> [Work task]: The response should be the lines of the data, starting at the first and ending at the one that contains "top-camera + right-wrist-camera", copied without change.

══════

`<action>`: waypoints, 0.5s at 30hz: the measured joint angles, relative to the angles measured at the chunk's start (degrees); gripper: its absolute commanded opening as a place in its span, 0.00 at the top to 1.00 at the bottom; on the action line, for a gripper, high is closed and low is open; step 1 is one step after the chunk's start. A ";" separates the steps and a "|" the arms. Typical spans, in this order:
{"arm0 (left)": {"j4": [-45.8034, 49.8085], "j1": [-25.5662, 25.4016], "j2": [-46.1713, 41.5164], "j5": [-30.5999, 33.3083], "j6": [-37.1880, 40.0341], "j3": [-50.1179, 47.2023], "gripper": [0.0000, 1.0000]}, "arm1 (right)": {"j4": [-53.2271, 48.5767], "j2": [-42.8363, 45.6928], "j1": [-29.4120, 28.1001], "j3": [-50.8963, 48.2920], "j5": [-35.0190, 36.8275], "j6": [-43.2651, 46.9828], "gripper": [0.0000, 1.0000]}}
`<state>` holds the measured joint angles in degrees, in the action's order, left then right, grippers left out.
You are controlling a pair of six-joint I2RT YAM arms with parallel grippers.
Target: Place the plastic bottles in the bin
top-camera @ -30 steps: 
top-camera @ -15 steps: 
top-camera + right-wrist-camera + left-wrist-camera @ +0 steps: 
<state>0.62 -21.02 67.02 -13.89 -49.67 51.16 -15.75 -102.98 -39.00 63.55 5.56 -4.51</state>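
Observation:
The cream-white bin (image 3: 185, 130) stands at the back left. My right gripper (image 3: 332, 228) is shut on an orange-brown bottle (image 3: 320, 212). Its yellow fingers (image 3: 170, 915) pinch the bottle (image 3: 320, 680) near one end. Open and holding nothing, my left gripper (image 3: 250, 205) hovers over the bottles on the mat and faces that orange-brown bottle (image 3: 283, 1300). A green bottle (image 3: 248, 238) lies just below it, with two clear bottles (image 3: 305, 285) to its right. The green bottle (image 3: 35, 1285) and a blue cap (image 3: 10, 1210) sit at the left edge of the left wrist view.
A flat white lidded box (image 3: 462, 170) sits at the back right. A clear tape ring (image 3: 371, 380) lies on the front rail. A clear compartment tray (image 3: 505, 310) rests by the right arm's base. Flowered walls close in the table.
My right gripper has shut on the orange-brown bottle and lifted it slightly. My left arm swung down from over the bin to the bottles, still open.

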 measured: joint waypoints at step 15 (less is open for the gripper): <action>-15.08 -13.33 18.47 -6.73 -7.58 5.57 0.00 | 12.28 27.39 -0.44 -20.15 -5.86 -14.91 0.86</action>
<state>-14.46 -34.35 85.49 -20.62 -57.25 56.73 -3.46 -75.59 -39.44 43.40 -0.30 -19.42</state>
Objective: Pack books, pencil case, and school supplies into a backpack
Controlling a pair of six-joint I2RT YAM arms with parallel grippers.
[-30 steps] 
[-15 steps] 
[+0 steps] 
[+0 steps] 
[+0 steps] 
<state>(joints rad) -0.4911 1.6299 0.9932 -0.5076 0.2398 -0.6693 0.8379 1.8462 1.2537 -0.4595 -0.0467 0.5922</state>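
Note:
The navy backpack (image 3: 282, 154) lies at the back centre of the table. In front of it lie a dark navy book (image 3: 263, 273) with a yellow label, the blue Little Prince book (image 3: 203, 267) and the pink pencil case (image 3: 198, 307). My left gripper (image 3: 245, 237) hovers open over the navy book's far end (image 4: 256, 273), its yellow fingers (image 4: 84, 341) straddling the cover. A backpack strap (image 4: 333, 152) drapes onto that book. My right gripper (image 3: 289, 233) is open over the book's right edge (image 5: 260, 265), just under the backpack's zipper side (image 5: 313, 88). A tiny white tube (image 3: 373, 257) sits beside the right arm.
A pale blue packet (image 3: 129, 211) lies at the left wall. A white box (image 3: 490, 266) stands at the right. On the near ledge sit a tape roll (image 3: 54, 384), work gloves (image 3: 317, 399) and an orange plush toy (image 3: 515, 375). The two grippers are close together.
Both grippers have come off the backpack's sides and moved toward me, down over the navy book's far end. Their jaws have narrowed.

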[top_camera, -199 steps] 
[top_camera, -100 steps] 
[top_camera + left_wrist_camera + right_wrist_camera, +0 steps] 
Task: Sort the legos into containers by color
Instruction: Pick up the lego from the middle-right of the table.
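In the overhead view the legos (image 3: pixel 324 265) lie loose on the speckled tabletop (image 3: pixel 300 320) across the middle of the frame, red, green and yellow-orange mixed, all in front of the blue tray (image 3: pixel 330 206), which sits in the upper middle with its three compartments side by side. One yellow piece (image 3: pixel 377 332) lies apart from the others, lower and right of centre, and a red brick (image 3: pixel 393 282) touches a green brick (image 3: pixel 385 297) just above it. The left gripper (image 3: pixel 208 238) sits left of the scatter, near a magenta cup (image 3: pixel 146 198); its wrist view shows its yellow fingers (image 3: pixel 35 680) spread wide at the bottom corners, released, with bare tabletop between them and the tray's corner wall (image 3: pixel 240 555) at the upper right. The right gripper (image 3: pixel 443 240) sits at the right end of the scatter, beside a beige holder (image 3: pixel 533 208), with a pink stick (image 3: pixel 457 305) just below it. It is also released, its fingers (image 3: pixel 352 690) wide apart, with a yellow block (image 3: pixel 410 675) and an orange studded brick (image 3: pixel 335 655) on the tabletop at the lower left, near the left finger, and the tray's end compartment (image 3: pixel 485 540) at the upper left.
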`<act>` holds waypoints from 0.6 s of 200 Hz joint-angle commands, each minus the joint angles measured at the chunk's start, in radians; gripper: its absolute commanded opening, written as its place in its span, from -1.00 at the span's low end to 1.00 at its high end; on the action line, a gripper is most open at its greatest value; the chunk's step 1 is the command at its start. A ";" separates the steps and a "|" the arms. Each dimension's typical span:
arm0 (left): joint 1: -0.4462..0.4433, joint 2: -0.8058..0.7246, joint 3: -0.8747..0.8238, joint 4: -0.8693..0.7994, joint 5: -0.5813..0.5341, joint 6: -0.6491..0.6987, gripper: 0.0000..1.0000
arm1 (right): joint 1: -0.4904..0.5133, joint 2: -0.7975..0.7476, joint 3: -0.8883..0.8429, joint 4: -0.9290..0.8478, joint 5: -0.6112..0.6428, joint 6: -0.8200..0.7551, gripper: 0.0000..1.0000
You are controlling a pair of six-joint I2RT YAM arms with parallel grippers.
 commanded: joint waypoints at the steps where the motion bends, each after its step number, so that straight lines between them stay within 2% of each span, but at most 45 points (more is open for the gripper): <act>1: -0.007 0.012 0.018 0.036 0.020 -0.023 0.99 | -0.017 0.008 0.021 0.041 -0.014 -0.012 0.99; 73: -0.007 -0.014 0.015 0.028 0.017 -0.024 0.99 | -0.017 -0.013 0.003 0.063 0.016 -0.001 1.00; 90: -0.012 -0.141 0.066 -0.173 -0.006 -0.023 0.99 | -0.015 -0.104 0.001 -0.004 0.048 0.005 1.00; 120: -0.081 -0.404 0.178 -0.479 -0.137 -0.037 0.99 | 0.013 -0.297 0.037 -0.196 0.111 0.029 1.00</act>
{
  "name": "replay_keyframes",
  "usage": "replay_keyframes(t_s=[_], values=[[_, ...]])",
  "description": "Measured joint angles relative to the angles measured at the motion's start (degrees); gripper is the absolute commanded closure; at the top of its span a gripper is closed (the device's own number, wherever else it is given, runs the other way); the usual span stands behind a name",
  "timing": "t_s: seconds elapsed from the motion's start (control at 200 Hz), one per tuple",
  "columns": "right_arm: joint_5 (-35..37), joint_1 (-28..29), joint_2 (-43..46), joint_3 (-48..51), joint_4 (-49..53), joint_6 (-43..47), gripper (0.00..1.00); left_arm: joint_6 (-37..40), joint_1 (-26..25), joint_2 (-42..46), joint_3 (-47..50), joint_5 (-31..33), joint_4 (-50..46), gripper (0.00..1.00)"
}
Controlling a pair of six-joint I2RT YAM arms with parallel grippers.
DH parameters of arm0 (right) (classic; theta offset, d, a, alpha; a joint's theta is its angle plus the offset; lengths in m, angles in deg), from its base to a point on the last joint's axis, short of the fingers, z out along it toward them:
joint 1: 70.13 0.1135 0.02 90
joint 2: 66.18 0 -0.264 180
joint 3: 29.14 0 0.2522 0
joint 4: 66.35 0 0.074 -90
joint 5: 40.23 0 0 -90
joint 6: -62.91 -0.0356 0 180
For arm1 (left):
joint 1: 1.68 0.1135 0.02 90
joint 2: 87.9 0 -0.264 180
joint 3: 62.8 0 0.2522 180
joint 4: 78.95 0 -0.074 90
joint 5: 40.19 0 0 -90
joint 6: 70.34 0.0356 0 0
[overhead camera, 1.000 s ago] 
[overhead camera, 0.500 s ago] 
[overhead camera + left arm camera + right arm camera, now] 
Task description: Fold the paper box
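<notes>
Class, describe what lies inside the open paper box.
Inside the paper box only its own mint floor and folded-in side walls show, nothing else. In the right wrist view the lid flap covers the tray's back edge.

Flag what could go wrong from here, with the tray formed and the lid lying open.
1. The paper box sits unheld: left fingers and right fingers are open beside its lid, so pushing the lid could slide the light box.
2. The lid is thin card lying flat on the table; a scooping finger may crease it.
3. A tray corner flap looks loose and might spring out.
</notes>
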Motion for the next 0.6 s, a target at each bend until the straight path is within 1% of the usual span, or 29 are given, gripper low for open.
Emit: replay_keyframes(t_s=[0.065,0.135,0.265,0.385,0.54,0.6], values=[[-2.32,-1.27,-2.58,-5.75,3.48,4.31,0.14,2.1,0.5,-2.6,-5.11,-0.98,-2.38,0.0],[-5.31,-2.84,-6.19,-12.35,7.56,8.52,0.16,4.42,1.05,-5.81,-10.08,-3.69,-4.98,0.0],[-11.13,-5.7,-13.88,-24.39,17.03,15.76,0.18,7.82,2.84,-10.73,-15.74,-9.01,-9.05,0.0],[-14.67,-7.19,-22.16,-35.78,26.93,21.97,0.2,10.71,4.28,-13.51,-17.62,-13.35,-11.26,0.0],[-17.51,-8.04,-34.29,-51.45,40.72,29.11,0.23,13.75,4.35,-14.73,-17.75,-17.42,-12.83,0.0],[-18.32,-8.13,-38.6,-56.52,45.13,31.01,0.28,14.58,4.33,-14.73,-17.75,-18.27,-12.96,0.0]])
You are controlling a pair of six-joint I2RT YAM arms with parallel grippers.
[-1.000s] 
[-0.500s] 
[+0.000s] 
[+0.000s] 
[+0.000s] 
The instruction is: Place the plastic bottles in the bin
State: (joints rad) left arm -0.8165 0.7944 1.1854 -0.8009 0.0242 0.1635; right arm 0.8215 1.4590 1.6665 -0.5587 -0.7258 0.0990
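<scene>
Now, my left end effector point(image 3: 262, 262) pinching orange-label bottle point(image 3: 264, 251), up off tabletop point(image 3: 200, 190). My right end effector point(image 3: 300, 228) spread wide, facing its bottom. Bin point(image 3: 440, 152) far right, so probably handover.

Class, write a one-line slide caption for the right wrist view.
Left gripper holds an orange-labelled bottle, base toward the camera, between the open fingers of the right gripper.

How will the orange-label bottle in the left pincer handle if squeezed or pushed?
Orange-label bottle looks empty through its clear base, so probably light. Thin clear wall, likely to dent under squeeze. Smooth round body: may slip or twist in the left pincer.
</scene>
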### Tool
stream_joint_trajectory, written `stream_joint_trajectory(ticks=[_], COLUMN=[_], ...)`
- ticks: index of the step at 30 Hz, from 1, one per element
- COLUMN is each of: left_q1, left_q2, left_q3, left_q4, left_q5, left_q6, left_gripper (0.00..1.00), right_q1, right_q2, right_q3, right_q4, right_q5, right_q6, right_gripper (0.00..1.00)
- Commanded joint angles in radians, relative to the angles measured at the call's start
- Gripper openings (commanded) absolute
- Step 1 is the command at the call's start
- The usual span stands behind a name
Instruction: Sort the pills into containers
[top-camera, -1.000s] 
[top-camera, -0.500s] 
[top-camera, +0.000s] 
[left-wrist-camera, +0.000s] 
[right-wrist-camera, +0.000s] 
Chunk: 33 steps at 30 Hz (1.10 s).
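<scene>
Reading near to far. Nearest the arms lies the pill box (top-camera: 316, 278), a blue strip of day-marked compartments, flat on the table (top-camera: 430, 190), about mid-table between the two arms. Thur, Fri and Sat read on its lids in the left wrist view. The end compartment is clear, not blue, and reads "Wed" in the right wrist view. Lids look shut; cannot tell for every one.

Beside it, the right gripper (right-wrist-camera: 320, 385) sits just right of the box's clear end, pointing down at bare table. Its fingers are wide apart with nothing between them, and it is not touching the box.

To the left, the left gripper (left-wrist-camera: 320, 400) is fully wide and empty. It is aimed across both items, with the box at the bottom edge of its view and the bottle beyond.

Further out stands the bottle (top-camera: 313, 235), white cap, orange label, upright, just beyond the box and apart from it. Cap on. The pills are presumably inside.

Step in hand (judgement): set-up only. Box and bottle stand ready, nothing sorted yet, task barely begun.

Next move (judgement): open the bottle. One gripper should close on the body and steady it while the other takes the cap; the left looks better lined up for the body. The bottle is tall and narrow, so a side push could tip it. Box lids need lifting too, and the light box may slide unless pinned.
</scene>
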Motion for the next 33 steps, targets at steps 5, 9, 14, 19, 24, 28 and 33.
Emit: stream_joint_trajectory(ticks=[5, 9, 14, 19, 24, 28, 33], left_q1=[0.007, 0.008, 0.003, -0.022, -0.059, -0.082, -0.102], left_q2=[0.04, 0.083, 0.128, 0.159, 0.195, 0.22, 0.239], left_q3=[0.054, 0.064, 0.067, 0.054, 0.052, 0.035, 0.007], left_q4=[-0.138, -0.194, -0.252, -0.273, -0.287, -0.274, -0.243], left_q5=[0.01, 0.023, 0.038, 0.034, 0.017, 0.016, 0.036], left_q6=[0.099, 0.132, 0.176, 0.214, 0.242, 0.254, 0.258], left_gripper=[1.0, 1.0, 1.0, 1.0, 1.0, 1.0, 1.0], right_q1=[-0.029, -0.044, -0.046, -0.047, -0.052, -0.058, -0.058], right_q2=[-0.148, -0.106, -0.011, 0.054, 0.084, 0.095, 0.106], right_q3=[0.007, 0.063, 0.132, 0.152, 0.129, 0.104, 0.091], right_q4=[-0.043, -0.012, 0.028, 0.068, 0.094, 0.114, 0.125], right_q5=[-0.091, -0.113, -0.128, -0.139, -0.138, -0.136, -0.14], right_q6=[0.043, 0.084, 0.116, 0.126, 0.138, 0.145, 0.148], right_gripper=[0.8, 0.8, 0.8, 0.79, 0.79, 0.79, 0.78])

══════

> [Written response]:
`<action>`: waypoints, 0.5s at 30hz: the measured joint angles, relative to the angles measured at the chunk's start (degrees); gripper: its absolute commanded opening as a place in its span, 0.00 at the top to 1.00 at the bottom; on the action line, for a gripper, high is closed and low is open; step 1 is one step after the chunk's start. A ";" separates the steps and a "|" the arms. Typical spans, in this order:
{"arm0 (left)": {"j4": [-45.8034, 49.8085], "j1": [-25.5662, 25.4016], "j2": [-46.1713, 41.5164], "j5": [-30.5999, 33.3083], "j6": [-37.1880, 40.0341], "j3": [-50.1179, 47.2023], "gripper": [0.0000, 1.0000]}, "arm1 (right)": {"j4": [-53.2271, 48.5767], "j2": [-42.8363, 45.6928], "j1": [-29.4120, 28.1001], "j3": [-50.8963, 48.2920], "j5": [-35.0190, 36.8275], "j6": [-43.2651, 46.9828], "gripper": [0.0000, 1.0000]}}
`<state>` holds the measured joint angles in degrees, in the action's order, left then right, grippers left out.
You are controlling a pair of six-joint I2RT YAM arms with parallel grippers.
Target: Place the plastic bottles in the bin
top-camera @ -30 steps: 
top-camera @ -15 steps: 
top-camera + right-wrist-camera + left-wrist-camera @ +0 steps: 

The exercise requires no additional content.